Words & Images by Rosie Fea
Vincent Van Gogh once famously said, "If you hear a voice within you say 'you cannot paint,' then by all means paint, and that voice will be silenced." I guess his advice would be taken literally, but I like to view it as more of a calling to take valuable risks, even if you aren’t supported….and slap fear and doubt right in the slimy, life-robbing face.
In August last year I took the leap to make my first big overseas trip to do a four month University exchange in Southern California to further my studies in a fresh, new, and exciting place. Leaving with a lightly packed suitcase, pasty winter skin longing for some sunshine, and an open mind, I was ready to gratefully embrace the opportunities it would bring, and the lessons that would be revealed as I embarked on my adventure. What never crossed my mind was that what I was about to do was not so typical.

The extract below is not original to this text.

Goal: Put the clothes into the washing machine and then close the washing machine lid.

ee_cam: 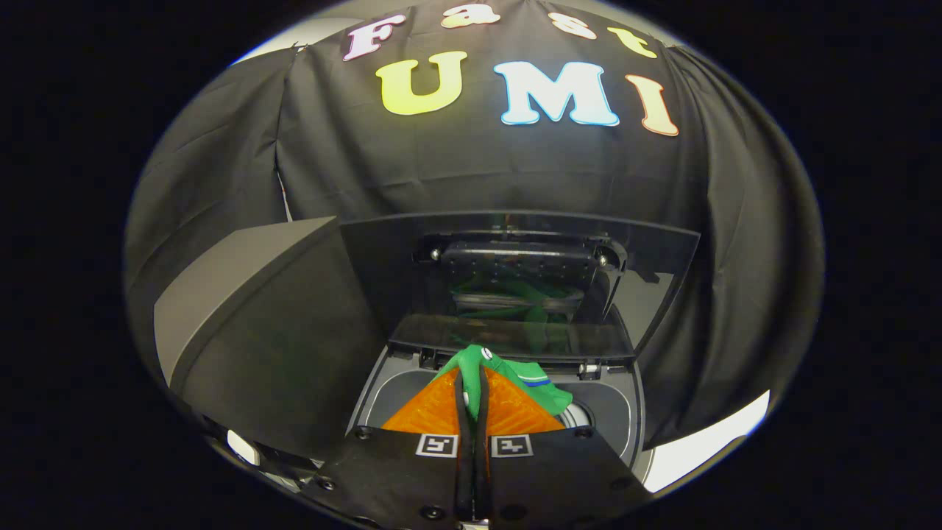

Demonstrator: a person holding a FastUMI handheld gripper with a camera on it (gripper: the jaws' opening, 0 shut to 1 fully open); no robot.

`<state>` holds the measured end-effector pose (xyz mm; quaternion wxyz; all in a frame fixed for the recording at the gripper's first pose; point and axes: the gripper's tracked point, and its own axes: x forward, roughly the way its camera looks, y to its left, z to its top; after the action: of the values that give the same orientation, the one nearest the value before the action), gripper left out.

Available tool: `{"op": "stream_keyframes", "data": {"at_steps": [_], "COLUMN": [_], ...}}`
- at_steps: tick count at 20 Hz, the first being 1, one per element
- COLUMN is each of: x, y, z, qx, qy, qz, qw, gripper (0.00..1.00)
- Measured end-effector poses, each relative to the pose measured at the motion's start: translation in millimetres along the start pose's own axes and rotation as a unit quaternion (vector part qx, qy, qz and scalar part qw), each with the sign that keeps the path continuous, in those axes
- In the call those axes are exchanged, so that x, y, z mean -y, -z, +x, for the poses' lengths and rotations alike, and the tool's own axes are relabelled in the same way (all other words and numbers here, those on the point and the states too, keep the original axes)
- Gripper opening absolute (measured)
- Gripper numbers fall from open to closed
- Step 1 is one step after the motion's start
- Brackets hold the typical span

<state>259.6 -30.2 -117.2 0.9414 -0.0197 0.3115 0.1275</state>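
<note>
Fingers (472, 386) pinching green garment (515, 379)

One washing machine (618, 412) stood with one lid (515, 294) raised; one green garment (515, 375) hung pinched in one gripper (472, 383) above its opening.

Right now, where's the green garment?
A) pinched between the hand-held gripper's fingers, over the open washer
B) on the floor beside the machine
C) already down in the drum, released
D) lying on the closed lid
A: the hand-held gripper has both fingers pressed together on the green garment, which hangs just ahead of them above the washing machine opening, with the lid raised behind it.
</note>
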Motion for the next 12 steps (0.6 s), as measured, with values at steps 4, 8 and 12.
{"op": "stream_keyframes", "data": {"at_steps": [4, 8, 12], "x": [-1, -1, 10], "y": [19, 38, 27], "z": [11, 17, 18], "qx": [-0.015, -0.034, -0.005], "qy": [0.002, 0.0, 0.028], "qz": [0.001, 0.011, 0.01], "qw": [1.0, 0.999, 1.0], "gripper": [0.03, 0.37, 0.98]}}
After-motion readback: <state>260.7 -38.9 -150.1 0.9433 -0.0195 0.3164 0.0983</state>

The process of applying for the exchange was no picnic… Submitting countless forms, a costly trip from one end of the Country to the other to attain a Visa, being interviewed by University’s, and the constant fret about whether or not I would run out of money – having no knowledge of foreign currencies and a very impulsive eye for new, exciting things (aka: food) that I had only ever heard mentioned on the movies…In those few months leading up to the date I was to leave, I was so wrapped up in the idea, and anticipation of the unknown that it wasn’t until about two hours before the plane landed on US soil that the thoughts “what am I actually doing?” and “this is actually happening” swished through my mind. However, I have since learned and heard from many others who have done the same, these feelings of free fall and independence are half the fun – and where most of the learning about travelling the big wide world is actually attained.
As my sister, who had also set off on her world travels a few months before me (much to mums empty nested sorrow!) simply put it, “You jet set off with this amazing vision, and nerves replace experience to give you the necessary confidence to walk through that boarding gate - clearly blocking the pathway where your brain and common sense meet, and before you know it there you are.”
"...and before you know it there you are."
The first two weeks in California were a blissful blur - packed full of incredible provision and exploration, spending five days in San Francisco and the surrounding Marin County before setting off down the coast with an old friend. Staying in our own private 'guest wing' of her aunt and uncle's ocean front mansion in Paradise Cove, Malibu, we enjoyed the solace of slower pace, sea air, and lazy beach days. It was at dinner one of those evenings her uncle got to telling us about the days of his youth in California, when the home was just a little surf shack on the hill - the way he spoke about his youthful days road tripping and chasing waves all day with his friends eluded to the simple life I was so hungry to get over the next few months. It was also sweet to see people living among the rich and famous who were just so humble and grateful to be where they were without snobbery and coveting. I informed everyone of my University plans, and the move into my ‘dorm room’ being just one week away. Still completely oblivious to things that lay ahead and what to expect of the American ‘College’ life, led the uncle to impart on me some important aspirations for my travels that now mean so much more to me, and have been fulfilled in ways that far outstretch the original intention. They were three incredibly simple goals to seek out during my time - have some new experiences, meet some new people, and learn something.
Although I never ended up setting these goals in action within the original ‘College’ context, what came next on my journey made sure they were of far greater value then I could’ve expected. Proving that travels and trips, no matter how greatly mapped or planned, are just that. What followed next was a humble realisation that we are only human, our plans are fallible, and what we set out to accomplish or envisage doing with our time might in fact come about in a very colourful and unexpected way!